What you are asked to do:
Output exactly the lines that come between the start of the material and the line containing "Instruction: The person", both ends included, with the pictures omitted.

┌──

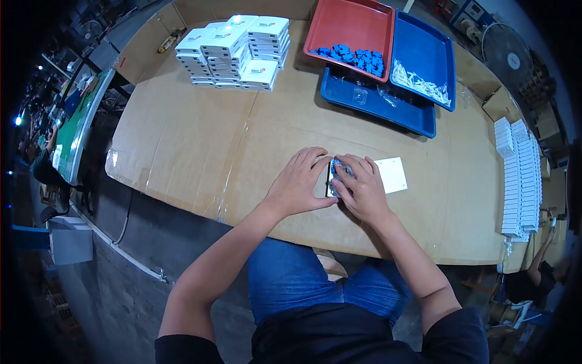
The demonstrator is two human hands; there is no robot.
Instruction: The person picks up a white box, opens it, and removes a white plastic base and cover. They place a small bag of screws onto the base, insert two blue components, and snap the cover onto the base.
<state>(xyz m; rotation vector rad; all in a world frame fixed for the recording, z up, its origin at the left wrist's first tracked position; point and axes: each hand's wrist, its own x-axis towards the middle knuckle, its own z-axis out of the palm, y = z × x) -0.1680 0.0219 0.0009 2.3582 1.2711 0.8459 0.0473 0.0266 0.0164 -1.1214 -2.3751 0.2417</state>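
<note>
In front of me on the cardboard-covered table is a small open case (331, 179) with a dark left edge and blue and greyish parts inside, mostly covered by my hands. My left hand (298, 184) grips it from the left, with the thumb at its near end and the fingers at its far end. My right hand (365, 189) lies over its right side, thumb and fingers bent onto the inside parts. Whether those fingertips pinch a small piece is hidden. Beside my right hand lies a flat white plate (392, 175) with small holes near its corners.
White boxes (227, 39) are stacked at the back left. A red tray (351, 27) with blue pieces and a blue tray (423, 51) with white pieces rest by a lower blue tray (379, 106). Small white boxes (520, 182) line the right edge. Other people work at both sides.
</note>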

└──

Finished exercise:
The demonstrator is two human hands; there is no robot.
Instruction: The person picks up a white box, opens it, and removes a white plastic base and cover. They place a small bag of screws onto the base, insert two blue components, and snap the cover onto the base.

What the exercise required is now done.